Under MIPS, eligible clinicians will be scored and ranked against each other nationally and scores will be publicly available. Clinician scores during calendar year 2017 will determine payment adjustments in 2019. MIPS is required to be budget neutral and the payment bonuses and penalties progressively increase each year as outlined in the graph above. Scores are based on quality (50% of score in 2017, dropping to 30% in 2019), cost/resource utilization (10% of score in 2017, increasing to 30% in 2019), advancing care information (25%) and clinical practice improvement (15%). In addition, the bottom quartile (25%) of clinicians will automatically receive the maximum penalty each year.

Despite the penalty risks, the good news is that MIPS offers substantial upside to providers that perform well. The top quartile will receive a 10% bonus in addition to their positive payment adjustment. There is also the potential (with budget surplus) for up to an 18% additional bonus for top performers.

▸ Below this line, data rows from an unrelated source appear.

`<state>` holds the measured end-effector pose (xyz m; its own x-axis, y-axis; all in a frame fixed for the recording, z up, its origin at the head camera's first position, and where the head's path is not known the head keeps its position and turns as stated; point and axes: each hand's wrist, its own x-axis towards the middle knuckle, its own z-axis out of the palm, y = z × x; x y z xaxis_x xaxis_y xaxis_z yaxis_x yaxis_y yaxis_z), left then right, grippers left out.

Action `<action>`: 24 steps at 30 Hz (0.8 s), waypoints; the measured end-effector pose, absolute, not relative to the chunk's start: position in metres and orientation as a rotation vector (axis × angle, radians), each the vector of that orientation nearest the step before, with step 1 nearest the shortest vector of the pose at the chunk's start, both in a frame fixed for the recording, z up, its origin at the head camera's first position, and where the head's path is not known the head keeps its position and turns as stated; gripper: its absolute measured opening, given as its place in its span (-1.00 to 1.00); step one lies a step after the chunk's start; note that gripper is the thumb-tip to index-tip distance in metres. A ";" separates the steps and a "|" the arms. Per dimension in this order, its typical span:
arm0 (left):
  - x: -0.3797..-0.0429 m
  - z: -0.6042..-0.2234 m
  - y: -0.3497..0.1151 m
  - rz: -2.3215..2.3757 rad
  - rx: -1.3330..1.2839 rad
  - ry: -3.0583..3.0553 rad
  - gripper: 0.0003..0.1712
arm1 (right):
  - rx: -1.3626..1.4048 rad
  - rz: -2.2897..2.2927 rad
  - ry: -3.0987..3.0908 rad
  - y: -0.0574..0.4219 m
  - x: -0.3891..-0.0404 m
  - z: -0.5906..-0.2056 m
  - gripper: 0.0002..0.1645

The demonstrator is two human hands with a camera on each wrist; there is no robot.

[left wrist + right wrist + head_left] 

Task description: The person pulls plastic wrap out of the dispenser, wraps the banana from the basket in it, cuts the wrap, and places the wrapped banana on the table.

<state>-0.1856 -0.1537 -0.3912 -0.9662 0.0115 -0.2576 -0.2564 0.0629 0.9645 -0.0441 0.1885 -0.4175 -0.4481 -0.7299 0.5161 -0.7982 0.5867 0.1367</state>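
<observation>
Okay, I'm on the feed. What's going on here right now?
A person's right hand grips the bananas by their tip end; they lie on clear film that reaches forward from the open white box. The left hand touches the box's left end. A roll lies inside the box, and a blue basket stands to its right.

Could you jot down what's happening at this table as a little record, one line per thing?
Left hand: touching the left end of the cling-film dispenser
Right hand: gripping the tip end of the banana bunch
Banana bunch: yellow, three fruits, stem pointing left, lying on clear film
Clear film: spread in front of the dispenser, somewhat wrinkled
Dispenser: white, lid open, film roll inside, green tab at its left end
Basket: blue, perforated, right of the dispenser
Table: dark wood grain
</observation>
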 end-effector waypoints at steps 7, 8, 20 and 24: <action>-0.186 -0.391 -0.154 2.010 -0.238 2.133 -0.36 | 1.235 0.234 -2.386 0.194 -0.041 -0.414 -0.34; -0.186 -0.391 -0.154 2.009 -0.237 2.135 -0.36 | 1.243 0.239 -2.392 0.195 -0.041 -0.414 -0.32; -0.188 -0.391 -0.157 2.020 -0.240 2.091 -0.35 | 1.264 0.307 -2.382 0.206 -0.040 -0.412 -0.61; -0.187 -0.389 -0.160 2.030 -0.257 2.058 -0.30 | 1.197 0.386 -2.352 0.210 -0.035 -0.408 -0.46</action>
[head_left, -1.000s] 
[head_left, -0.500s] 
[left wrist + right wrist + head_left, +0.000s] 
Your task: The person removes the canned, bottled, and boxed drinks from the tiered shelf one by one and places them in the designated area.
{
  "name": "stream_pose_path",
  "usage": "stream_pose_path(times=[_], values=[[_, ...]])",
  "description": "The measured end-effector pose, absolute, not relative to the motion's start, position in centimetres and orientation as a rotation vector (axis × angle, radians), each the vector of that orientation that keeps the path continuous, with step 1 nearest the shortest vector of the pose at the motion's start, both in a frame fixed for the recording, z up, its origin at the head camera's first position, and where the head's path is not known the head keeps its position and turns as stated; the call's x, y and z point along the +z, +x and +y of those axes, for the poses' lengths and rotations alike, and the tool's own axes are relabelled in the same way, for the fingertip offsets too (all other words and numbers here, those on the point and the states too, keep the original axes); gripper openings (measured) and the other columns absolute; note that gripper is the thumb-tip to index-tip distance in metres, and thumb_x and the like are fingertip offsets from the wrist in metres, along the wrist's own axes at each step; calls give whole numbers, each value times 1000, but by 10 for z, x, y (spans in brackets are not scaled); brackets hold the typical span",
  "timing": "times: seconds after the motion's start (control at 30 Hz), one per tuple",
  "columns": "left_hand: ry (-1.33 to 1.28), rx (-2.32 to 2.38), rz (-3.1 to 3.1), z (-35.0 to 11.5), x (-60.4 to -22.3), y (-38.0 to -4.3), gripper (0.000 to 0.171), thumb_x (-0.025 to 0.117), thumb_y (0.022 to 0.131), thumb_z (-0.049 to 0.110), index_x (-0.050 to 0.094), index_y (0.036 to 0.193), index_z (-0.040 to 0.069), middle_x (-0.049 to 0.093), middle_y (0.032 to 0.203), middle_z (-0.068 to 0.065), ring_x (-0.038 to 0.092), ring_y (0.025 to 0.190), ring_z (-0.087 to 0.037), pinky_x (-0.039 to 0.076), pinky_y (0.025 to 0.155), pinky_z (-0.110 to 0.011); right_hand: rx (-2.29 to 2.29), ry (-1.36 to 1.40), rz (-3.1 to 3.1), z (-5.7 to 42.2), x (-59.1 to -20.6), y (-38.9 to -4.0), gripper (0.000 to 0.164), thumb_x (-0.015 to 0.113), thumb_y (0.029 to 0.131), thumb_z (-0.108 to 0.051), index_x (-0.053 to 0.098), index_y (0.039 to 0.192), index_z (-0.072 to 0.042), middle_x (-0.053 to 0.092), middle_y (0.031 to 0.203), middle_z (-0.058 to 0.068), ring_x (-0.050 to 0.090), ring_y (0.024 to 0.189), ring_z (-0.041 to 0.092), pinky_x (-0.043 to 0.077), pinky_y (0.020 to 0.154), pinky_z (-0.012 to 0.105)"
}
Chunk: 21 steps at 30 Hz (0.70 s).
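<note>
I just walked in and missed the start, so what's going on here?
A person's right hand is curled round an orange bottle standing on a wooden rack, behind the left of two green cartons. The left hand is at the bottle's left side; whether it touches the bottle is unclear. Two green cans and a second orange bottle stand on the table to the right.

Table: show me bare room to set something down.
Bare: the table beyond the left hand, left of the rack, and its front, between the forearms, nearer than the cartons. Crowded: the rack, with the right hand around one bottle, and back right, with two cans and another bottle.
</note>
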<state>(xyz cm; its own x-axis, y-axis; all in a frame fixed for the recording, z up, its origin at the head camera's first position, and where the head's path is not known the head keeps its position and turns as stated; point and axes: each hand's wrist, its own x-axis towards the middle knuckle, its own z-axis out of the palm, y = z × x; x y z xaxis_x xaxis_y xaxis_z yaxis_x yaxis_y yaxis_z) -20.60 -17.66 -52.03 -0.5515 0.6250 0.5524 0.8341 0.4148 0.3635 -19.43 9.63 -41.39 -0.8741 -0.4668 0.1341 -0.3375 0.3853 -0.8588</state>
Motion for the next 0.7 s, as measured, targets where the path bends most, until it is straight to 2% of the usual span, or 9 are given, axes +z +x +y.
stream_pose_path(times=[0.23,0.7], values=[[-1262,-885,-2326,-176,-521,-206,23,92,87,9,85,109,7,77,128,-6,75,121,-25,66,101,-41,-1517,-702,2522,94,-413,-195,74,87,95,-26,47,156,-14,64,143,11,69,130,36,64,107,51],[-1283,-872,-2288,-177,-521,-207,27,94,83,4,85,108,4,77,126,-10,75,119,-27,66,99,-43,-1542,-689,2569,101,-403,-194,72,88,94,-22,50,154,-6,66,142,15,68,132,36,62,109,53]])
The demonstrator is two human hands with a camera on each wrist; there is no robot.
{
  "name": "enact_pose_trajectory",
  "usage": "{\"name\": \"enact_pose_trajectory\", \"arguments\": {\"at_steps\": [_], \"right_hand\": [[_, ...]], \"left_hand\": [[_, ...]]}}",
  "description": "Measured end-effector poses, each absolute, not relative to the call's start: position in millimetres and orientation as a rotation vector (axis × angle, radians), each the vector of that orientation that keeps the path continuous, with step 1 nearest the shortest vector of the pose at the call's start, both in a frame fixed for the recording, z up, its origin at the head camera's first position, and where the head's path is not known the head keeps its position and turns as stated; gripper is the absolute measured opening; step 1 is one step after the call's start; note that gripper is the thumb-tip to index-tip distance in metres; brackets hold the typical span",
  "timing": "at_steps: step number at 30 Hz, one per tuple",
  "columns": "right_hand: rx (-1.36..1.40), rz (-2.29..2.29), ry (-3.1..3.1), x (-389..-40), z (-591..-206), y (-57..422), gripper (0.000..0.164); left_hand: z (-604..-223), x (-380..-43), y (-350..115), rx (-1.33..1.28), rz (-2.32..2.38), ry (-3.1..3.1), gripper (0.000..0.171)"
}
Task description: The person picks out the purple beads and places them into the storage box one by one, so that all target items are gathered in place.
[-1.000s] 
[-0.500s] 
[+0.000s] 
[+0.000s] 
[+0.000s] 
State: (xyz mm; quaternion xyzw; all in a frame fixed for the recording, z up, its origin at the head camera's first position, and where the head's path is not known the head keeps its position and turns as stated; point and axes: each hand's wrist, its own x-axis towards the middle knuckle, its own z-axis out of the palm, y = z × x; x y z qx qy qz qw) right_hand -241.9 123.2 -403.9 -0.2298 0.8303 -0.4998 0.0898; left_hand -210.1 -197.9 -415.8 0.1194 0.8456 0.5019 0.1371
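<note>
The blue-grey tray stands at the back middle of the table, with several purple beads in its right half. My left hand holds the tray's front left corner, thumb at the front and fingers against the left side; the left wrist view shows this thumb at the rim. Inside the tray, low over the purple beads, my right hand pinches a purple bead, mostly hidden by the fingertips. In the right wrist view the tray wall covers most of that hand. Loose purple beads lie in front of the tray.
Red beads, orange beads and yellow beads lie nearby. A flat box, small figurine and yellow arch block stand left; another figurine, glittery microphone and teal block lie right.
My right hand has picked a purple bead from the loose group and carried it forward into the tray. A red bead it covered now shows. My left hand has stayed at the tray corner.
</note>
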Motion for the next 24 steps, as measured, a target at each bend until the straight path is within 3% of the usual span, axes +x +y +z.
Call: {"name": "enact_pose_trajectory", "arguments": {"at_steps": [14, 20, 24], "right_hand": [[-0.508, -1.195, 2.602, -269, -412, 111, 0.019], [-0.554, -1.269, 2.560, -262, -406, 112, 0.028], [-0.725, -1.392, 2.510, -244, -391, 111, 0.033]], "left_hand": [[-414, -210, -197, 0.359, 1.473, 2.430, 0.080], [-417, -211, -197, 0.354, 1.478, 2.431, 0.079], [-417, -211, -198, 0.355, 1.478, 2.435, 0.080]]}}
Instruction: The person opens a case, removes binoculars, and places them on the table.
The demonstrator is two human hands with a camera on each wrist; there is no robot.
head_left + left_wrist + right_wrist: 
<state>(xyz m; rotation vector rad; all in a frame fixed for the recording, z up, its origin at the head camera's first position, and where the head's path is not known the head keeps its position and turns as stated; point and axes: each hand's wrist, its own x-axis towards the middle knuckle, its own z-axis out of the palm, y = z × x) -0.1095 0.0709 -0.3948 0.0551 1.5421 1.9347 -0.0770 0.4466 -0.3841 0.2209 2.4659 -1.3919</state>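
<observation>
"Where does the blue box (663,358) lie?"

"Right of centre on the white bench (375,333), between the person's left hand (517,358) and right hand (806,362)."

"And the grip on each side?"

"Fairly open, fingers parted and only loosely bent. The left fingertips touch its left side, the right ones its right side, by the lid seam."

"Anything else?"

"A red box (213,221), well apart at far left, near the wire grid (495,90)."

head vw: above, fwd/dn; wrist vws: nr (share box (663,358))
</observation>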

The spread in potential payment adjustment could therefore be as much as 26% in 2019 and 46% in 2022 and beyond.

For APMs subject to MIPS that are already directly tied to beneficiary attribution, quality measurement, or cost/utilization measurement under the APM, the scoring standards weight the four performance categories differently depending on the APM. This allows APM entities and their eligible clinicians to focus on the goals and objectives of the APM to improve quality and lower costs of care, while avoiding duplicative reporting and misalignment of performance goals. For example, for APMs whose payment incentive on performance is already tied to cost/utilization, the weight of the resource performance category will be zero.

Gaining a competitive edge

Eligible clinicians subject to MIPS should start preparing now in order to ensure they are not subject to negative payment adjustments and can instead capitalize on the strong bonus potential. The best strategy is to focus on the areas of the MIPS score that will differentiate high and low performers. For example, CPI is the least likely to be differentiating, as there are many ways to maximize scoring. Since ACI is based on Meaningful Use, which the majority of providers have been participating in for a number of years, this is also unlikely to be an area of significant differentiation among top performers. The most important areas to focus on therefore are quality and cost.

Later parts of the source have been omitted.